Think back to what made you laugh and brought you joy when you were younger, theme (and water) parks, dancing, picnics and games are always safe choices. A lot of stressors are caused because we spend too much time working and not enough time playing, so it's all about finding that right balance. I don't know about you, but after a week of work I feel like I need to dance away my high cortisol levels, even if it's just in my room. I know sometimes when you get into a slump the last thing you want to do is move or socialise, but it helps I promise. 

If you need a break, 

You don't need to plan a vacation to Bali, but if you have the budget for it, please bring me with you. Whether it's a staycation, a day off work or just a disruption in your monotonous routine, do it. However if you think you're burning out and need more direction than a day off can fix, then seeing a professional might be helpful. 
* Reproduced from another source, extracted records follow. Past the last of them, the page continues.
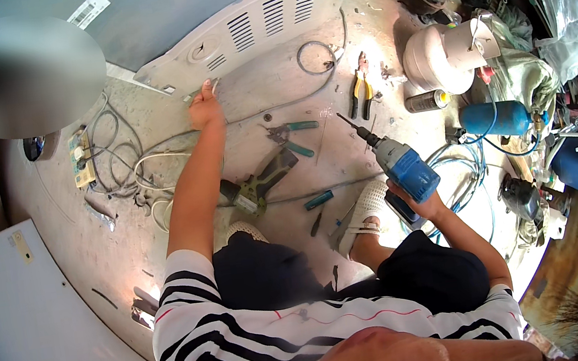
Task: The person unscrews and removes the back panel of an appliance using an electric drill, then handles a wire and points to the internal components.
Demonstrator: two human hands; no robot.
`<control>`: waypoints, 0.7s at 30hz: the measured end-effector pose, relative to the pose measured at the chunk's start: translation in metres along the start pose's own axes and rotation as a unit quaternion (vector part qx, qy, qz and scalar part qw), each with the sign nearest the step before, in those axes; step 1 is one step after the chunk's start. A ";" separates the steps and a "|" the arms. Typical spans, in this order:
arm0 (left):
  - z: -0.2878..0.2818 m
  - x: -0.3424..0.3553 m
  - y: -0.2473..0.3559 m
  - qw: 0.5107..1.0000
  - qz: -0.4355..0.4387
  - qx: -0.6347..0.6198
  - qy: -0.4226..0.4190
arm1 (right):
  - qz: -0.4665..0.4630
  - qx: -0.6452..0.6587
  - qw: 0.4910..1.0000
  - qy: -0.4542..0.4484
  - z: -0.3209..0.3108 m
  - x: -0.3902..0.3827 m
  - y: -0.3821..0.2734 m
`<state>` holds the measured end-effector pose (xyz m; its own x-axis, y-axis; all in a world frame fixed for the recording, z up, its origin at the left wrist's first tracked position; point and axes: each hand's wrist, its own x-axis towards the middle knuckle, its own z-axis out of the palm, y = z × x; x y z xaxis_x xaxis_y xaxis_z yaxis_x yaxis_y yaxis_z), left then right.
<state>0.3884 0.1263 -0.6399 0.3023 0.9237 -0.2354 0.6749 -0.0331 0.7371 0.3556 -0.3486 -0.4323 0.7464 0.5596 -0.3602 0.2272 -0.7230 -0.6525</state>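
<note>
Your left hand point(205, 107) reaches out toward eleven o'clock, and its grip is closed on a small pale part point(209, 87) right at the lower edge of the white vented panel point(260, 26) that lies across the concrete floor point(75, 233) at twelve o'clock. What that small part is, you cannot tell from here.

Your right hand point(418, 205) sits at three o'clock from your knees, grip closed around the handle of the blue cordless drill point(401, 165). The drill's bit point(351, 122) points up toward eleven o'clock, clear of the floor and well apart from the panel.

Between your two arms, on the floor, lies a green and black power tool point(259, 181), with green-handled pliers point(290, 134) just beyond it at one o'clock. A pair of yellow-handled pliers point(363, 89) lies farther out at one o'clock, near a loop of grey cable point(316, 58). At ten o'clock from your left hand, a power strip point(81, 158) sits among coiled grey and white cables point(123, 159).

Your white shoe point(361, 218) rests on the floor just beside the drill hand. To the right, at two o'clock, stand a white tank point(434, 56), a spray can point(427, 100) lying on its side, and a blue cylinder point(498, 119) with blue hose point(465, 170) coiled near it.
</note>
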 end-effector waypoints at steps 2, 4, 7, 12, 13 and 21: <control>0.003 -0.002 -0.005 1.000 0.016 -0.018 -0.013 | -0.013 -0.008 1.000 0.002 0.001 0.001 0.002; 0.003 -0.005 -0.009 0.998 0.026 -0.037 -0.033 | -0.028 -0.022 0.999 0.003 0.001 0.002 0.002; -0.004 -0.005 -0.017 0.996 0.041 -0.051 -0.055 | -0.036 -0.064 0.997 -0.012 0.001 0.008 -0.004; -0.008 -0.016 -0.030 0.990 0.090 -0.107 -0.032 | -0.079 -0.056 0.995 0.001 0.004 0.016 -0.001; -0.011 -0.019 -0.032 0.985 0.106 -0.127 -0.039 | -0.077 -0.039 0.996 0.002 0.005 0.018 0.000; -0.063 -0.050 -0.006 0.929 0.352 -0.038 -0.112 | -0.113 -0.022 0.993 0.021 0.017 0.018 0.031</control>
<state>0.3262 0.1044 -0.5925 0.7885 0.5810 0.2017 0.2111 -0.5636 0.7986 0.3652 -0.3540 -0.4699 0.6984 0.6927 -0.1799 0.4174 -0.5984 -0.6839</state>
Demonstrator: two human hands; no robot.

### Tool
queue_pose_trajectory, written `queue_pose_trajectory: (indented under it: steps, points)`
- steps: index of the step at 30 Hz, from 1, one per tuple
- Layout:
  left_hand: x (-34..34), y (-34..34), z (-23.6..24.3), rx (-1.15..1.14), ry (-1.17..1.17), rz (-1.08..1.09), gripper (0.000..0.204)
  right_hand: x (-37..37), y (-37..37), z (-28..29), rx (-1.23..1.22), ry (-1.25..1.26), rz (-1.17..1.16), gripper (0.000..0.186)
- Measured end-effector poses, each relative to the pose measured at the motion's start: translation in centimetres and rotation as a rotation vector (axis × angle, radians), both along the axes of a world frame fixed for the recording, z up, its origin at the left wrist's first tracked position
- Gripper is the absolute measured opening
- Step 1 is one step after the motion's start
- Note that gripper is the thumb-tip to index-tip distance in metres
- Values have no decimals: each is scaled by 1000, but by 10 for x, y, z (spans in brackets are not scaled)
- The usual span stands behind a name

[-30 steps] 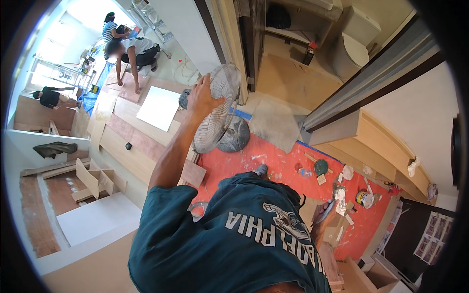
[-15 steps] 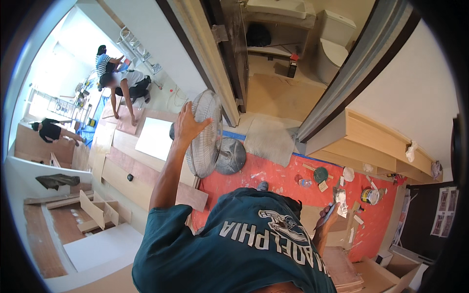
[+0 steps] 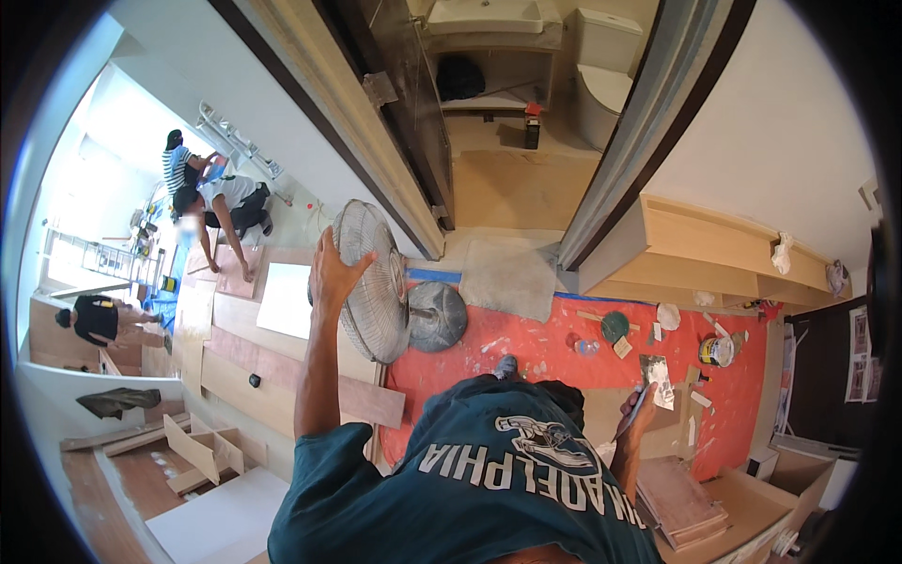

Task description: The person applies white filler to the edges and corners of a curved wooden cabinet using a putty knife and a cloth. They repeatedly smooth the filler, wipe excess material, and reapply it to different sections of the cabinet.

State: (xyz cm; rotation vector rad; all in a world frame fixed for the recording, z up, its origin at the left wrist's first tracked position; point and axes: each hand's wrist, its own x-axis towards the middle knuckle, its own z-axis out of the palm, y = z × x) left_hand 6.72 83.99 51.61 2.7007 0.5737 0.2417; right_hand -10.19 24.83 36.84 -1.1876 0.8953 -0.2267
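My left hand (image 3: 334, 266) is at the grey mesh guard of a standing fan (image 3: 369, 305), fingers spread apart along its left side; whether they touch it is unclear. The fan's round base (image 3: 442, 329) rests beside a red floor covering (image 3: 493, 329). My right hand (image 3: 629, 412) grips a flat metal putty tool (image 3: 658, 376) smeared with pale compound, to the right of my dark green shirt. A plastered bucket (image 3: 714, 352) and small scraps lie on the red covering to the right.
A bathroom doorway with a mat (image 3: 507, 277) is ahead. A wooden shelf unit (image 3: 686, 235) lines the right wall. At left, co-workers (image 3: 230, 202) work among laid boards (image 3: 225, 357). Cut wood pieces (image 3: 193, 446) lie lower left, stacked boards (image 3: 681, 498) lower right.
The view has turned, so the doorway appears farther left. The fan and my left hand sit lower and further left in the picture; my right hand still holds the putty tool.
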Motion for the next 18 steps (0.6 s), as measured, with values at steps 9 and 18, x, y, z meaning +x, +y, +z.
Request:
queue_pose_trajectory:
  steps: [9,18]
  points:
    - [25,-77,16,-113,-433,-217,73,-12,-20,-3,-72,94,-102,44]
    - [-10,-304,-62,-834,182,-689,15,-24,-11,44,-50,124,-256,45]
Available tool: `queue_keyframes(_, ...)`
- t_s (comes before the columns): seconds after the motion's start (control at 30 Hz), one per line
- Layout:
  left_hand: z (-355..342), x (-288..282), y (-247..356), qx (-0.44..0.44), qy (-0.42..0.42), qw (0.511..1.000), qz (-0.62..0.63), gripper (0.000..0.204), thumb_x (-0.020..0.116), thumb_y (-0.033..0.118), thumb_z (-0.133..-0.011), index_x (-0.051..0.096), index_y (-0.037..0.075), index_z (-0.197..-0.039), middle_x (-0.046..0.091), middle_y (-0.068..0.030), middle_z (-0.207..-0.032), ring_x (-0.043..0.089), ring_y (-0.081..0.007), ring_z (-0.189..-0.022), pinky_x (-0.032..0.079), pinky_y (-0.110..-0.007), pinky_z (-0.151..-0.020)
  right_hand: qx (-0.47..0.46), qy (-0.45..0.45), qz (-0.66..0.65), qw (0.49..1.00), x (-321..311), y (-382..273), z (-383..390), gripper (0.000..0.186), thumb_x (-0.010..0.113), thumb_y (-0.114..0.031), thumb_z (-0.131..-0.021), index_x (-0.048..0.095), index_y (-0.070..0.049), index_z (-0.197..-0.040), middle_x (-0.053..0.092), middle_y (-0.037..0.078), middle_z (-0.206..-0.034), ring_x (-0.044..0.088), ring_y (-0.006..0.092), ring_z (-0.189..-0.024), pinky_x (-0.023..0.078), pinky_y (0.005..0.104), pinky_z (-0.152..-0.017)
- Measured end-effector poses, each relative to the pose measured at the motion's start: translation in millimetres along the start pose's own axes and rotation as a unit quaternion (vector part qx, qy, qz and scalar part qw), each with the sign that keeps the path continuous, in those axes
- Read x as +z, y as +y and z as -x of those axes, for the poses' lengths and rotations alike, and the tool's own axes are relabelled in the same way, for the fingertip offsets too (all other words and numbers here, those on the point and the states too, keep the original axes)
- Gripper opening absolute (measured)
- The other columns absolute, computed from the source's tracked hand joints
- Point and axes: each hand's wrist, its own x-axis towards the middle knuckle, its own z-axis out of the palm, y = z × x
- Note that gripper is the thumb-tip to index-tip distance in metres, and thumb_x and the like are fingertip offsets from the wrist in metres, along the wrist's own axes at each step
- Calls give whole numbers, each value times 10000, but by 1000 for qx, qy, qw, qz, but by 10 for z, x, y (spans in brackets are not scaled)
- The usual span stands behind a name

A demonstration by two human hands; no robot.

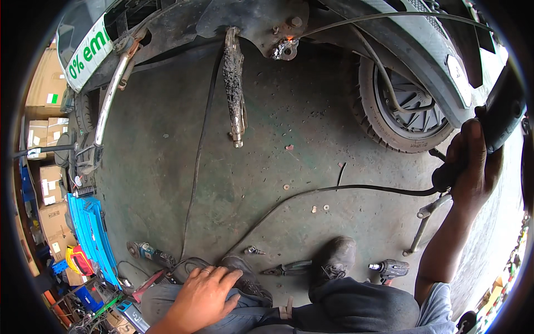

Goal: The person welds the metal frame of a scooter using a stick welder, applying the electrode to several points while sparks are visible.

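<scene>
My right hand (471, 158), raised at the right, is closed round the black grip of a cabled tool that looks like a welding holder (445, 176). A black cable (334, 189) runs from it across the floor. A larger smooth black piece (503, 119) touches that hand; its kind is unclear. My left hand (206, 292) lies on my left knee, fingers apart, holding nothing. Ahead, a metal bracket (296, 22) under a scooter has a small glowing orange spot (289, 39) above a rough weld by a holed lug (287, 53). Beside it hangs a soot-crusted metal leg (234, 83).
A rear-style wheel (406, 106) stands at the right, a metal stand (425, 228) below it. On the floor lie an angle grinder (149, 253), pliers (287, 268), a power driver (390, 269), washers (326, 207) and debris. Cardboard boxes (53, 222) and blue panels (92, 234) line the left.
</scene>
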Motion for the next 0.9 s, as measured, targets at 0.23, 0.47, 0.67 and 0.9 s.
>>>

If you need to talk to someone, 

This is probably the hardest part, for me I felt like after my cousin died I didn't want to pester anyone with my sadness and grief. Chances are that at least one person in your life is probably feeling or has felt a similar sort of pain to what you're going through and can empathise. Even when that's not the case, it's always a weight off your chest when you don't bottle everything in, and sometimes we give the people around us less credit than they deserve when it comes to them lending a helping hand or being shoulder to cry on. If you really feel that you can't speak to anyone you know about it then GibSams (Gibraltar) are there to listen, and so are these guys (UK). If you're looking for mental health support "check out for more information or BetterHelp where you can seek online counseling

Our role to play. 

As great as the #MentalHealthAwarenessWeek campaign is, what we need is more to be done to help. We can't change the world, but we can start by helping those who are closest to us. 

  • Never undermine someones condition, or tell them to 'cheer up' 
  • Sometimes all someone needs is someone to listen or keep them company, and that can be enough
  • Keep in touch. Reach out to people and ask them how they genuinely are doing. 
  • Don't take it personal if they don't want to be around you or say things that seem out of character.
  • You can't fix someone else's problems, but you can help them.